ASSIGNMENT: Images in the data are to be skipped, while every line is restated exactly as written.

DATA EXTRACT:
○ ○ ○ ○

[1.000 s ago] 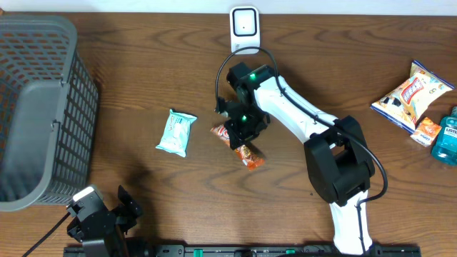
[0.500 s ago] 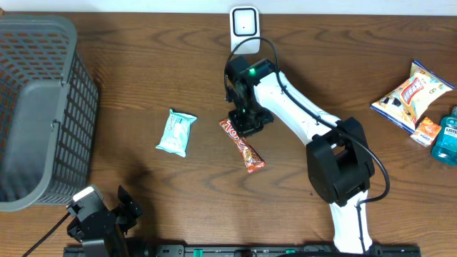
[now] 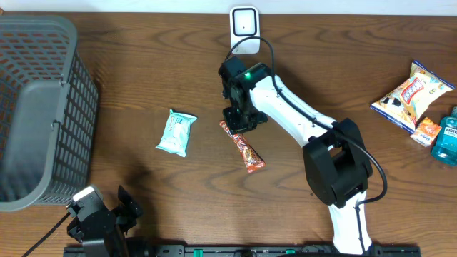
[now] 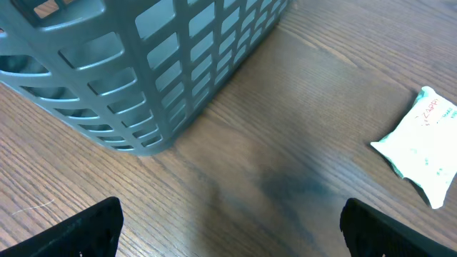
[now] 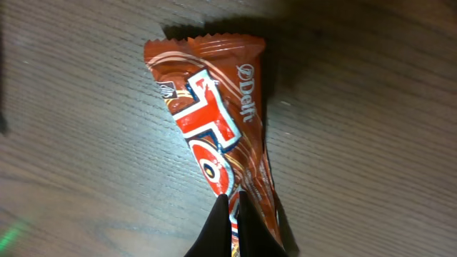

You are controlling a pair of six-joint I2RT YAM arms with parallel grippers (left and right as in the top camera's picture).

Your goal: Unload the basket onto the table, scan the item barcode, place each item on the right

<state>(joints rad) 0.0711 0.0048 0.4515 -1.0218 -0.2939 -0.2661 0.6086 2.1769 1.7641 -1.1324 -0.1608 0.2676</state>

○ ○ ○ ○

REPLY TO THE TASK:
[1.000 s ago] 
[0.500 s ago] 
[now] 
[now] 
[now] 

You are controlling a pair of six-joint I2RT YAM arms with parallel grippers (left and right as in the top camera's picture).

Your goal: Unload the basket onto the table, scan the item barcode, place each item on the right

<state>(joints rad) 0.0711 0.0048 0.4515 -1.0218 -0.2939 -0.2661 0.6086 2.1769 1.7641 -1.1324 -0.1608 0.2676</state>

There is nothing else to the answer.